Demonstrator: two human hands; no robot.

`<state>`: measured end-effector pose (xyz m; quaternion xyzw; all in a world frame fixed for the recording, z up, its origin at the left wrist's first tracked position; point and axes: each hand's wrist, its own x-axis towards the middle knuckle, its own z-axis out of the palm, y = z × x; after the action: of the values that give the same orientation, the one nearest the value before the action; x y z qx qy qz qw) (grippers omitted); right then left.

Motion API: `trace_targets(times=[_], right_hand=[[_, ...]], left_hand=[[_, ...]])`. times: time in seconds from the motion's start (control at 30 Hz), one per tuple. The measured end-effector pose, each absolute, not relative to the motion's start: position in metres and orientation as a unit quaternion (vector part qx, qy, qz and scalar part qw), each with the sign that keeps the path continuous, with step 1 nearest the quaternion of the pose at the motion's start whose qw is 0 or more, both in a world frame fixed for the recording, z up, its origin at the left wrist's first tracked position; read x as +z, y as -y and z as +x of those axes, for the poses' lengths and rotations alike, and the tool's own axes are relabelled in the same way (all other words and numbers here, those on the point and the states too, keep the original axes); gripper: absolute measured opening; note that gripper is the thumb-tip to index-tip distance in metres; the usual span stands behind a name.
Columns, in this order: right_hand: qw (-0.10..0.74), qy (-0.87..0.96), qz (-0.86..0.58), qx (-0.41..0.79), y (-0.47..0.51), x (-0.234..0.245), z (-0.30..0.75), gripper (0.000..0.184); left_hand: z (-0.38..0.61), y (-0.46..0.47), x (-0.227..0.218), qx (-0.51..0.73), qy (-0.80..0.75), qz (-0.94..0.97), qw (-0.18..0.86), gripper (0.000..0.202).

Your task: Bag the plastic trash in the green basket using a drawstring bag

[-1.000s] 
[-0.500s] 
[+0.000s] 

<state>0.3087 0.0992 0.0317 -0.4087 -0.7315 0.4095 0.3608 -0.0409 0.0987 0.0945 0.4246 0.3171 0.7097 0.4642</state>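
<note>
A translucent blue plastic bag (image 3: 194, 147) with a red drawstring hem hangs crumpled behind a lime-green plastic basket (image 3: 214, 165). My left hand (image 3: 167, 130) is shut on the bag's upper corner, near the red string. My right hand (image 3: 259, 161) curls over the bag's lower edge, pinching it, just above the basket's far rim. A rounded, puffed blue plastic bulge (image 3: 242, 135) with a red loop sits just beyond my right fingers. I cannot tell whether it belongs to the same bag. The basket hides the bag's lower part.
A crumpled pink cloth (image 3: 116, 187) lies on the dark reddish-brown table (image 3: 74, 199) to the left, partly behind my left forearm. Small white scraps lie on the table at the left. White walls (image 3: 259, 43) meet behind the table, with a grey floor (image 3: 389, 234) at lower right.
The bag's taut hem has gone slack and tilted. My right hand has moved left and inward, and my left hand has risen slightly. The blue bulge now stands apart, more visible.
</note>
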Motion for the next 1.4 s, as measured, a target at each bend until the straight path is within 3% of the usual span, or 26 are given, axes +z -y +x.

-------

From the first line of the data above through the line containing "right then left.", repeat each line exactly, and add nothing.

> _Expected output_:
Demonstrator: two human hands; no robot.

`<state>`: measured end-effector pose (xyz m; quaternion xyzw; all in a world frame fixed for the recording, z up, its origin at the left wrist's first tracked position; point and axes: each hand's wrist, its own x-axis towards the middle knuckle, its own z-axis out of the palm, y = z × x; after the action: of the values that give the same orientation, the one nearest the value before the action; x y z qx qy qz qw) (grippers omitted); right then left.

No additional lines are needed for this answer.